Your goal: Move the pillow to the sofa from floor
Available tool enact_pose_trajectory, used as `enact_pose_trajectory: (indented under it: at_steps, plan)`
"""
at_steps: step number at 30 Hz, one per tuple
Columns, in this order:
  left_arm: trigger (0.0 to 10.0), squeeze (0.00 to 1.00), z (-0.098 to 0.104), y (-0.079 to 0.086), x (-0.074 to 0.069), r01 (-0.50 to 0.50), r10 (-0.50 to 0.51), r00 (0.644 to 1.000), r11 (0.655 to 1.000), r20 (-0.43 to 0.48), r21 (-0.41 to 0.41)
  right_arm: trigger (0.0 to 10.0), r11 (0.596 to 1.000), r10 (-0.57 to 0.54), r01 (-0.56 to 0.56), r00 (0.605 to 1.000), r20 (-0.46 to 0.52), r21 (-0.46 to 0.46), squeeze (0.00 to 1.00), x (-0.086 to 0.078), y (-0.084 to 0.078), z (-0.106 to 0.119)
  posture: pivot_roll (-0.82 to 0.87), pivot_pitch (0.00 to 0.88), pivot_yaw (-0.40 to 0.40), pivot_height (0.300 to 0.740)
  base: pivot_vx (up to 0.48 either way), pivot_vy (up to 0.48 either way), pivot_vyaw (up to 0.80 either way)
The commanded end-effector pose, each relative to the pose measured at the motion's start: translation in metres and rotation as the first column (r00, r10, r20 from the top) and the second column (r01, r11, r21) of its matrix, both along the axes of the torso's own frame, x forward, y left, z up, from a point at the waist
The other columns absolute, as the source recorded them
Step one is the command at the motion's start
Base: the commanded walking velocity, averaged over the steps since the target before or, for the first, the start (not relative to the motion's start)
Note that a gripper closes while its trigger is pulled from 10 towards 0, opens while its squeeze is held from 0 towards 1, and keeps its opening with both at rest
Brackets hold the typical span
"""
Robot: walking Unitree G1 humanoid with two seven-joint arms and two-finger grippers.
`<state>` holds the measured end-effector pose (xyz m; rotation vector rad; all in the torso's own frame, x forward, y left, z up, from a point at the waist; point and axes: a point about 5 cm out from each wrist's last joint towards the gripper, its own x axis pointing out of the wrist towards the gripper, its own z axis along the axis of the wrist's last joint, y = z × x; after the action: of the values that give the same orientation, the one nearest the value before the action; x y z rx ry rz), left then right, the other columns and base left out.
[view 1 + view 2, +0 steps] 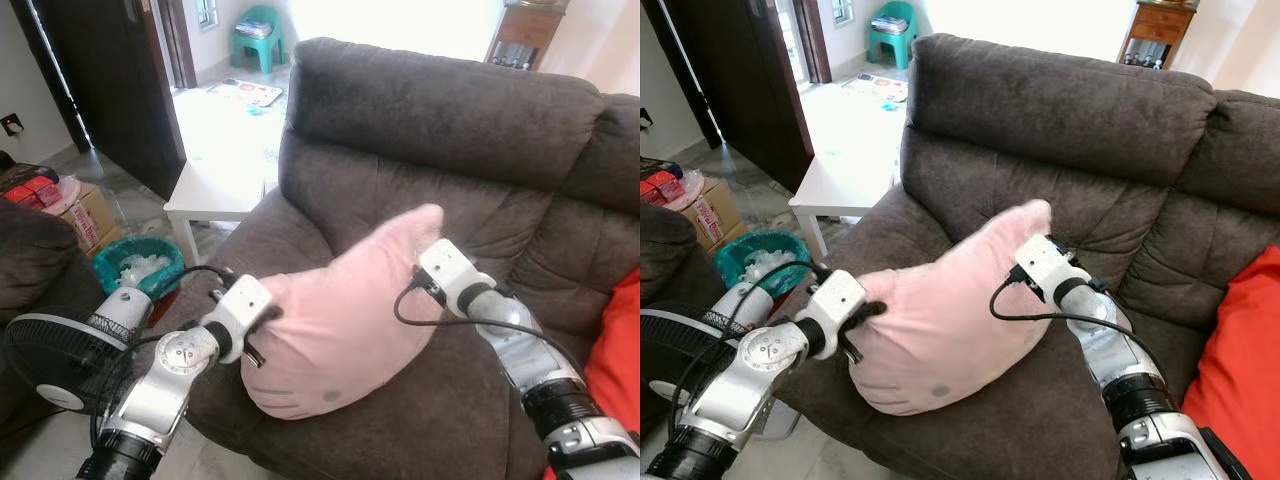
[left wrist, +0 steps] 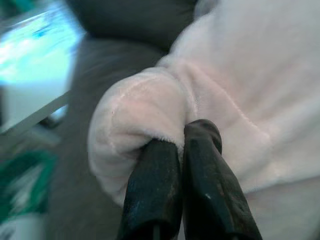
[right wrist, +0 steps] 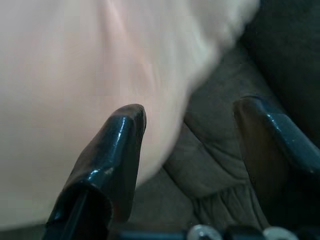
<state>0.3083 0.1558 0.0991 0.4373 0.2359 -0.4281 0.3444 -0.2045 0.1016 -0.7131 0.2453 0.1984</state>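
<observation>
Here the soft pink plush pillow (image 1: 340, 320) lies on the seat of the dark brown fabric sofa (image 1: 440, 120), near its front edge. The left gripper (image 2: 182, 137) has its jaws pressed together, pinching a fold at the pillow's end. The right gripper (image 3: 192, 117) sits at the pillow's other side with its jaws spread, one black finger (image 3: 117, 145) against the plush.

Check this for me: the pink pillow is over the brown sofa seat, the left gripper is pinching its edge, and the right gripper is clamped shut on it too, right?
Not quite. The right gripper is open: the right wrist view shows its fingers spread apart, one against the pink pillow, the other over the brown sofa. The rest holds: the left gripper is pinched shut on the pillow's edge.
</observation>
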Motion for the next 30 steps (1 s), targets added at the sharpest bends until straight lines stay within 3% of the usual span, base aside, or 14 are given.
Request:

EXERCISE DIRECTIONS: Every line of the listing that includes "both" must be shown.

TASK ANSWER:
The commanded end-effector pose, each relative to the pose measured at the motion's start: translation in metres and rotation as the first column (r00, r10, r20 from the top) and the second column (r01, r11, r21) of its matrix, both along the axes of the torso's own frame, x forward, y left, z up, from a point at the waist
Note that a gripper closes while its trigger is pulled from 10 towards 0, opens while its squeeze is held from 0 towards 1, and keeps its opening with both at rest

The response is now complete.